CQFD - Muriel Robin

Muriel Robin remonte sur scène ... ça c'est une bonne nouvelle ! Muriel Robin réinterprètera ses anciens sketchs cultes ... ça, ça vend moins du rêve d'un coup.
Et c'est là que le CQFD du jour va te permettre de savoir ce que cela vaut parce que Muriel Robin qui remonte sur scène en ce moment, voici donc ce qu'il faut en dire.

Alors si tu ambitionnes que je ne déflore pas le sujet, je t'avoue que cela va être dur puisque Muriel Robin refait des sketchs que tu connais par coeur. C'est d'ailleurs sa porte d'entrée : ces sketchs sont un trait d'union entre elle et son public, ils appartiennent finalement à tout le monde désormais et c'est bien vrai. Au surplus, on ne peut que se ravir de voir qu'elle est en pleine forme et non plus en dépression interminable comme cela avait pu être le cas lors de spectacles précédents où la charité poussait à lui apporter au plus vite trois Xanax et deux Lexomil pour que cela passe. Non là, elle a la pêche, la forme et donne finalement le change comme on y était habitué. C'est d'ailleurs cela le souci : Muriel Robin fait comme ceux qui sont prisonniers d'une image forte qui est un fonds de commerce. A l'instar d'un Lucchini qui surjoue son personnage au point de susciter l'envie de lui coller un baffe quand il se croit encore drôle à balancer des mots orduriers et du verlan qui n'amuse que lui, Muriel Robin coupe toujours ses phrases, son sourcil se relève toujours autant, son œil fusille tout ce qu'il est possible de fusiller avec le bonus soupir. Oui, c'est presqu'un récital de Tino Rossi tant on connait le chemin, on s'attend à la réplique cinglante qu'on connait par cœur comme n'importe quelle chanson qui nous aura bercé pendant des années. Et c'est presque gênant d'entendre la salle terminer certaines phrases comme quand les vielles chanteuses se plaisent à faire chanter leur public pour se rassurer de son adhésion à leurs ritournelles. Là, pareil ...

Est-ce si gênant ? Finalement non parce que le rythme des sketchs est une telle mécanique que l'on rentre encore dedans avec une facilité qui assure qu'il s'agit là de moments cultes, au sens propre. Oui, Muriel Robin est culte et on lui pardonne d'avoir éclipsé ce que l'on aime tant à cause de son malheur intérieur, on n'aurait pas fait mieux de toute façon. Dans le choix des sketchs, tu ne seras pas surpris même si les trente années passées imposent de revoir certains détails comme elle l'explique à un moment.

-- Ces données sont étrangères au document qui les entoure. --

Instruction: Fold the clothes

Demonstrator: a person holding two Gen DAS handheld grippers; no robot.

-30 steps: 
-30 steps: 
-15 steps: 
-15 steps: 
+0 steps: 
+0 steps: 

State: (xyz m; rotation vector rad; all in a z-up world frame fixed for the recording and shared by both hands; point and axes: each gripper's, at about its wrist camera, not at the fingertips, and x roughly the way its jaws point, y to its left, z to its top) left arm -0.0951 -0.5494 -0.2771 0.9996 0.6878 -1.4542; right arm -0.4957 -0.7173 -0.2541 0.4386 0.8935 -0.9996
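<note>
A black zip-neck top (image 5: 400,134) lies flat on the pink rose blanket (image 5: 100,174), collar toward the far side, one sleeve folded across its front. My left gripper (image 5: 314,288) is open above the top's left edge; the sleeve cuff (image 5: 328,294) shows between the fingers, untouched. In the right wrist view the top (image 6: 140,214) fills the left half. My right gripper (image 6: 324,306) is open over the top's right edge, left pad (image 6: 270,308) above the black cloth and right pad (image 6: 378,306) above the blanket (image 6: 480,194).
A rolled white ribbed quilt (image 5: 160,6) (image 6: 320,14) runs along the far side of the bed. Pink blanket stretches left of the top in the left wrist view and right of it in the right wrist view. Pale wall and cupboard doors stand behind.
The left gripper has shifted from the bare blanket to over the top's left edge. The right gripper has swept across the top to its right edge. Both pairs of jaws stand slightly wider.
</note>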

Tout est donc parfait ? Bah non justement, et c'est comme pour "L'addition", c'est toujours à la fin que ça se complique et je ne parle pas de la fin du spectacle qui t'aura permis d'ici là de goûter aussi au plaisir d'un sketch inédit. Non, le souci est ailleurs et rejoint ce que j'expliquais plus haut : Muriel Robin fait du Muriel Robin et donc forcément, ça coince et on tourne aussi sur les mêmes tics. Sauf que là, comme les vieux comédiens qui allongent les mêmes syllabes ou les mêmes sons au point d'en devenir caricaturaux, Muriel Robin dans une facilité qui devient un peu pénible voire même déplaisante parce qu'on sait qu'elle vaut mieux qu'un cabotinage paresseux comme celui-ci qui consiste à aligner les onomatopées, les borborygmes qui amusent peut-être quinze secondes mais plus du tout au bout de cinq minutes. Et dire cela n'est pas exagéré : c'est bien plus de cinq minutes de bruits qui font rire une poignée des spectateurs quand les autres, comme moi, ont du se demander pourquoi elle faisait tant de De Funès alors qu'on l'attend plutôt sur autre chose. Et puisqu'elle a mis son âge en balance du début à la fin du spectacle, on ne peut que faire le lien et se dire que décidément, la pente n'est pas totalement remontée pour qu'elle appuie à ce point sur un tel ressort comme pour respirer en pleine asphyxie. Si cela n'avait été qu'à un seul endroit du spectacle, on aurait pu croire à l'erreur d'écriture, à l'effet raté. Oui mais non, c'est un peu partout et bien au delà du sketch du salon de coiffure. bien au delà ...

Abstraction faite de cela, le temps passe vite et on passe vraiment une bonne soirée parce que les sketchs cultes de Muriel Robin demeurent d'une efficacité folle et d'une écriture percutante, même trente ans après. C'est tellement dommage que l'élan se soit interrompu mais Muriel Robin demeure proche de son public et témoigne toujours autant d'une émotion qu'on lui préfère voir incarner quand elle est heureuse plutôt que crépusculaire.